The Coordination of Muscle Fatigue Can Be Best Explained by

Learning Objectives

By the stop of this section, you will be able to:

• Draw the components involved in a muscle contraction
• Explicate how muscles contract and relax
• Depict the sliding filament model of musculus contraction

The sequence of events that upshot in the contraction of an individual musculus fiber begins with a signal—the neurotransmitter, ACh—from the motor neuron innervating that fiber. The local membrane of the fiber will depolarize every bit positively charged sodium ions (Na⁺) enter, triggering an action potential that spreads to the rest of the membrane which will depolarize, including the T-tubules. This triggers the release of calcium ions (Ca⁺⁺) from storage in the sarcoplasmic reticulum (SR). The Ca⁺⁺ then initiates contraction, which is sustained by ATP ([link]). As long as Ca⁺⁺ ions remain in the sarcoplasm to demark to troponin, which keeps the actin-binding sites "unshielded," and as long as ATP is available to drive the cross-span cycling and the pulling of actin strands by myosin, the muscle fiber volition go on to shorten to an anatomical limit.

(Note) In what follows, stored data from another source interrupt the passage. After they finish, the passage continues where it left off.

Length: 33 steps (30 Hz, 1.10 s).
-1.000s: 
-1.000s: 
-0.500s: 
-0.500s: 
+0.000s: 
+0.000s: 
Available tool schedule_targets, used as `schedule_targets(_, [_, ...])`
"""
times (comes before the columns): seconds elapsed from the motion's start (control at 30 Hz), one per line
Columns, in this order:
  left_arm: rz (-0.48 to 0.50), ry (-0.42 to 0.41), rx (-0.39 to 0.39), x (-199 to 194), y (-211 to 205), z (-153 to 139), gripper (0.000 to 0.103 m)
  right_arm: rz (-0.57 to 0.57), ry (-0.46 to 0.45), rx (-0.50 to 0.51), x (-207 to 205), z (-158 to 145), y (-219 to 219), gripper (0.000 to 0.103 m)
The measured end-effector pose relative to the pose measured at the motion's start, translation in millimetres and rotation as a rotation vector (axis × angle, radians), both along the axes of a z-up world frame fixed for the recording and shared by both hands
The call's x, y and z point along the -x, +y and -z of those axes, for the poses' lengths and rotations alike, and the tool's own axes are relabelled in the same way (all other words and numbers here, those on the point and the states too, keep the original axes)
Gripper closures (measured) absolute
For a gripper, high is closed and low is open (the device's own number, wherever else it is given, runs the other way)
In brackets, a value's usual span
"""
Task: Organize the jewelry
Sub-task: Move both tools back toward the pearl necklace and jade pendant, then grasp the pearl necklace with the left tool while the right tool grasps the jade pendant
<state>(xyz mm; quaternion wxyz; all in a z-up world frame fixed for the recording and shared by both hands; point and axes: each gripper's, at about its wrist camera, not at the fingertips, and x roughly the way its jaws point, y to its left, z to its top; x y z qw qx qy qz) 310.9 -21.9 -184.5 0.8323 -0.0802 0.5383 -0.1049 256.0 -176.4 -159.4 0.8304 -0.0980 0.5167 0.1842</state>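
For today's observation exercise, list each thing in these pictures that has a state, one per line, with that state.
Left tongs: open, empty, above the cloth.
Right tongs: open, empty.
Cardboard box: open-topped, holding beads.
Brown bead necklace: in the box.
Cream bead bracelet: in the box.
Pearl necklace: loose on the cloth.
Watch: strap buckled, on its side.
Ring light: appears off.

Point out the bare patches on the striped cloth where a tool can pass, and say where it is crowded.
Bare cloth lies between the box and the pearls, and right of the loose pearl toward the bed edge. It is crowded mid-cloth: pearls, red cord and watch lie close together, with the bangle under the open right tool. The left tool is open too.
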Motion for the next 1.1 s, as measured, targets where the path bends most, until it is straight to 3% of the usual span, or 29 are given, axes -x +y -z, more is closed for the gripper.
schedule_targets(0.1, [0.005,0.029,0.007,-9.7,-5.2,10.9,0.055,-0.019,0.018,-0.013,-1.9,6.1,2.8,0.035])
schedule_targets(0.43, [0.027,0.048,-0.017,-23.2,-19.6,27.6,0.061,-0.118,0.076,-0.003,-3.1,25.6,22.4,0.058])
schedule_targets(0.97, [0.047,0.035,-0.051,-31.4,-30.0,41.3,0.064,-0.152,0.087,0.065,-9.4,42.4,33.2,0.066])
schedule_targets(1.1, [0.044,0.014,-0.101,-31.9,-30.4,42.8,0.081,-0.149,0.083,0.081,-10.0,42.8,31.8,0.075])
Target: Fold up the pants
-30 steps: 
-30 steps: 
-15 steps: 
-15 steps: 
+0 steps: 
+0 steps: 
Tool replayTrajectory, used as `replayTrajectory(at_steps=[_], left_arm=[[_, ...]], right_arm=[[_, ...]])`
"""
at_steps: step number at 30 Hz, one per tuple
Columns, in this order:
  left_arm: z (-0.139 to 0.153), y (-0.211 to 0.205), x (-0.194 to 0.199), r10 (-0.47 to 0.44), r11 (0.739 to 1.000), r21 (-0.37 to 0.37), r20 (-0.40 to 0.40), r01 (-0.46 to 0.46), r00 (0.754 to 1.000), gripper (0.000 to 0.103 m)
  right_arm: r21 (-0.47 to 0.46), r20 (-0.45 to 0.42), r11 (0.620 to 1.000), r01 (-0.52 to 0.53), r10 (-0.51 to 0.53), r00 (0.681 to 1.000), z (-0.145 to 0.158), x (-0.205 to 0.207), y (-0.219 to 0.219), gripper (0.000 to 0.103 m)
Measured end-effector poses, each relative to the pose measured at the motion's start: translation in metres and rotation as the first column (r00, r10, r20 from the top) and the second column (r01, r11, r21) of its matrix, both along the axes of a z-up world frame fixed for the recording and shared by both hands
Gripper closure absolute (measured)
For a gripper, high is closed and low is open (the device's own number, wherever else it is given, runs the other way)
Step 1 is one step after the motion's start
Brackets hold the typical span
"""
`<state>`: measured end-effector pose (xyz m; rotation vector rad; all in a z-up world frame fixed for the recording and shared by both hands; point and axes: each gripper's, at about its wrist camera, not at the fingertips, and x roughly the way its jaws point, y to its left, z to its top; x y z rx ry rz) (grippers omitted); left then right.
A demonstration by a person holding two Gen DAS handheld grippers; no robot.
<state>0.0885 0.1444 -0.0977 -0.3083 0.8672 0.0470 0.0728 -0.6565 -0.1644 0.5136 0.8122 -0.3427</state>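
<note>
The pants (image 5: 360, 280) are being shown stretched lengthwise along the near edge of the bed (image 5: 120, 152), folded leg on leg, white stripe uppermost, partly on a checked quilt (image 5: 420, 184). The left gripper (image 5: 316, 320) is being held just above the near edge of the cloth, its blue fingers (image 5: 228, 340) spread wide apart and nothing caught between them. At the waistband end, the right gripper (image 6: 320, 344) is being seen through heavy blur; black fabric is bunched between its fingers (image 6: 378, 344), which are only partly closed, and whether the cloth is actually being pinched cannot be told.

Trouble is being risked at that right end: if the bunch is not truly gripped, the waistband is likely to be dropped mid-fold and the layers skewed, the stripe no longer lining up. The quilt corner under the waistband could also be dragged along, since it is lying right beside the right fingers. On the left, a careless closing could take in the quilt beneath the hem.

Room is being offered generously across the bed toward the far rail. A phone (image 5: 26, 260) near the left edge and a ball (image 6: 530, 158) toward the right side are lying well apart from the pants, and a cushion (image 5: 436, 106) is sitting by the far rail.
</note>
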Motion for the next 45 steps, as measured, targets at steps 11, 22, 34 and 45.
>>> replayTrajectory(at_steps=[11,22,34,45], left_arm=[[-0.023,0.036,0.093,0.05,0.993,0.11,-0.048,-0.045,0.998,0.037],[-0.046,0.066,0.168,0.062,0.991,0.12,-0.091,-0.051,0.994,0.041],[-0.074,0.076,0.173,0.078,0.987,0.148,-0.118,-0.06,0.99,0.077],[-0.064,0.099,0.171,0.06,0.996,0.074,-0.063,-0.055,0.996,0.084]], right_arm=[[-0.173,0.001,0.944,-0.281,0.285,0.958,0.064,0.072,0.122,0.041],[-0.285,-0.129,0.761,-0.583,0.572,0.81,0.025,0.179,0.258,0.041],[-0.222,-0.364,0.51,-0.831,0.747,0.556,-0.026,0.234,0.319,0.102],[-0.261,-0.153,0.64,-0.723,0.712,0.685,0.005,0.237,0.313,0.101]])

Effigy 10.8 Contraction of a Musculus Fiber A cross-bridge forms between actin and the myosin heads triggering wrinkle. As long as Ca⁺⁺ ions remain in the sarcoplasm to bind to troponin, and every bit long as ATP is bachelor, the muscle fiber will continue to shorten.

Muscle contraction ordinarily stops when signaling from the motor neuron ends, which repolarizes the sarcolemma and T-tubules, and closes the voltage-gated calcium channels in the SR. Ca⁺⁺ ions are then pumped dorsum into the SR, which causes the tropomyosin to reshield (or re-cover) the binding sites on the actin strands. A muscle also tin can stop contracting when it runs out of ATP and becomes fatigued ([link]).

Effigy 10.nine Relaxation of a Muscle Fiber Ca⁺⁺ ions are pumped dorsum into the SR, which causes the tropomyosin to reshield the binding sites on the actin strands. A muscle may also stop contracting when it runs out of ATP and becomes fatigued.

Interactive Link

The release of calcium ions initiates muscle contractions. Watch this video to acquire more almost the role of calcium. (a) What are "T-tubules" and what is their role? (b) Delight describe how actin-binding sites are made available for cross-bridging with myosin heads during wrinkle.

The molecular events of muscle cobweb shortening occur within the fiber'southward sarcomeres (run across [link]). The contraction of a striated muscle fiber occurs as the sarcomeres, linearly arranged inside myofibrils, shorten as myosin heads pull on the actin filaments.

The region where thick and thin filaments overlap has a dense appearance, as in that location is little space between the filaments. This zone where sparse and thick filaments overlap is very important to muscle contraction, as information technology is the site where filament movement starts. Thin filaments, anchored at their ends past the Z-discs, do not extend completely into the key region that only contains thick filaments, anchored at their bases at a spot called the M-line. A myofibril is composed of many sarcomeres running along its length; thus, myofibrils and musculus cells contract as the sarcomeres contract.

The Sliding Filament Model of Contraction

When signaled by a motor neuron, a skeletal muscle fiber contracts as the sparse filaments are pulled and then slide by the thick filaments within the fiber's sarcomeres. This process is known as the sliding filament model of muscle contraction ([link]). The sliding tin only occur when myosin-binding sites on the actin filaments are exposed by a series of steps that begins with Ca⁺⁺ entry into the sarcoplasm.

Effigy 10.10 The Sliding Filament Model of Musculus Contraction When a sarcomere contracts, the Z lines move closer together, and the I ring becomes smaller. The A band stays the same width. At total contraction, the sparse and thick filaments overlap completely.

Tropomyosin is a protein that winds around the chains of the actin filament and covers the myosin-binding sites to forestall actin from binding to myosin. Tropomyosin binds to troponin to form a troponin-tropomyosin complex. The troponin-tropomyosin complex prevents the myosin "heads" from binding to the active sites on the actin microfilaments. Troponin also has a binding site for Ca⁺⁺ ions.

To initiate muscle contraction, tropomyosin has to expose the myosin-binding site on an actin filament to let cross-bridge formation betwixt the actin and myosin microfilaments. The get-go stride in the procedure of contraction is for Ca⁺⁺ to bind to troponin so that tropomyosin can slide away from the binding sites on the actin strands. This allows the myosin heads to demark to these exposed binding sites and form cross-bridges. The sparse filaments are then pulled by the myosin heads to slide past the thick filaments toward the center of the sarcomere. But each head can only pull a very short altitude before it has reached its limit and must exist "re-artsy" before it tin can pull again, a step that requires ATP.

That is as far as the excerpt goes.